Your objective:
Reproduce the full listing that follows, matching it exactly.

Data section:
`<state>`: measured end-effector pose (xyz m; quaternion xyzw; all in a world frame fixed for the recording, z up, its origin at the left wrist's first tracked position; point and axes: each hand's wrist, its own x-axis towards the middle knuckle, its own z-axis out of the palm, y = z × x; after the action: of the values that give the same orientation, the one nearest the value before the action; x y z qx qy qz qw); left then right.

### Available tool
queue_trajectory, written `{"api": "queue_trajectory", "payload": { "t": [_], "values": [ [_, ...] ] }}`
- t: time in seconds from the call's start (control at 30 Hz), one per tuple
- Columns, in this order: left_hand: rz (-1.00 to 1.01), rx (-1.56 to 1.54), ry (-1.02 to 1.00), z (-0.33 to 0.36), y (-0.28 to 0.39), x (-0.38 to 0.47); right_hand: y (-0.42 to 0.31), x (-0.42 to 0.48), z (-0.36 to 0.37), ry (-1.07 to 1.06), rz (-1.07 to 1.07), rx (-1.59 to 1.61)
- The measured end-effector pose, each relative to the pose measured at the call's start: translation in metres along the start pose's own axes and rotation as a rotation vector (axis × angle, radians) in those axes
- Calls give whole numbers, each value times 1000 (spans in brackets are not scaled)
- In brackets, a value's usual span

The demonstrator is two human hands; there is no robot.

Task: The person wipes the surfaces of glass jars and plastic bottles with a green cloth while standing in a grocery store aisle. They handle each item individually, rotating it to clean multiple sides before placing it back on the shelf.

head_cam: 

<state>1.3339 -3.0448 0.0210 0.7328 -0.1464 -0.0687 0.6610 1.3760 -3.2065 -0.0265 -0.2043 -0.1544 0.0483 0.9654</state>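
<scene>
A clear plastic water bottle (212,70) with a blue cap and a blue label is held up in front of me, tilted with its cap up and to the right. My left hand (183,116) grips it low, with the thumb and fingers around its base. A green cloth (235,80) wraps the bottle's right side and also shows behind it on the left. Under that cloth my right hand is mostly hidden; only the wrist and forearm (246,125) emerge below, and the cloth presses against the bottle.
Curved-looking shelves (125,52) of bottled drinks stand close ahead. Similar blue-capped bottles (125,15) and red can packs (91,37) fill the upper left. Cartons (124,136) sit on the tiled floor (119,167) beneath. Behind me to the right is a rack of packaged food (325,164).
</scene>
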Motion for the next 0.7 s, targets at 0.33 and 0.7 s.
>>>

Answer box:
`<state>`: measured end-effector pose (xyz m; quaternion xyzw; all in a world frame fixed for the recording, z up, its origin at the left wrist's first tracked position; point and axes: each hand's wrist, its own x-axis towards the middle knuckle, its own z-axis out of the palm, y = z × x; after the action: of the values that give the same orientation, the one nearest the value before the action; x y z qx qy qz qw); left then right.

### Available tool
queue_trajectory, written `{"api": "queue_trajectory", "payload": { "t": [_], "values": [ [_, ...] ] }}`
- t: time in seconds from the call's start (control at 30 Hz), one per tuple
- Columns, in this order: left_hand: rz (-1.00 to 1.01), rx (-1.56 to 1.54), ry (-1.02 to 1.00), z (-0.33 to 0.36), y (-0.28 to 0.39), x (-0.38 to 0.47); right_hand: y (-0.42 to 0.31), x (-0.42 to 0.48), z (-0.36 to 0.37), ry (-1.07 to 1.06), rz (-1.07 to 1.07), rx (-1.59 to 1.61)
- The measured end-effector pose, each relative to the pose measured at the call's start: translation in metres along the start pose's own axes and rotation as a rotation vector (axis × angle, radians) in those axes
- Calls give whole numbers, each value times 1000 (spans in brackets are not scaled)
- In brackets, a value's usual span

The demonstrator is two human hands; there is no robot.

Task: The person wipes the surfaces of glass jars and plastic bottles with a green cloth while standing in a grocery store aisle. They handle each item individually, rotating it to clean multiple sides before placing it back on the shelf.

head_cam: 

<state>1.3339 -3.0448 0.0210 0.7328 -0.1464 -0.0687 0.6610 1.3760 -3.2065 -0.0265 -0.2043 -0.1544 0.0483 0.9654</state>
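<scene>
A clear plastic water bottle (212,70) with a blue cap and a blue label is held up in front of me, tilted with its cap up and to the right. My left hand (183,116) grips it low, with the thumb and fingers around its base. A green cloth (235,80) wraps the bottle's right side and also shows behind it on the left. Under that cloth my right hand is mostly hidden; only the wrist and forearm (246,125) emerge below, and the cloth presses against the bottle.
Curved-looking shelves (125,52) of bottled drinks stand close ahead. Similar blue-capped bottles (125,15) and red can packs (91,37) fill the upper left. Cartons (124,136) sit on the tiled floor (119,167) beneath. Behind me to the right is a rack of packaged food (325,164).
</scene>
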Motion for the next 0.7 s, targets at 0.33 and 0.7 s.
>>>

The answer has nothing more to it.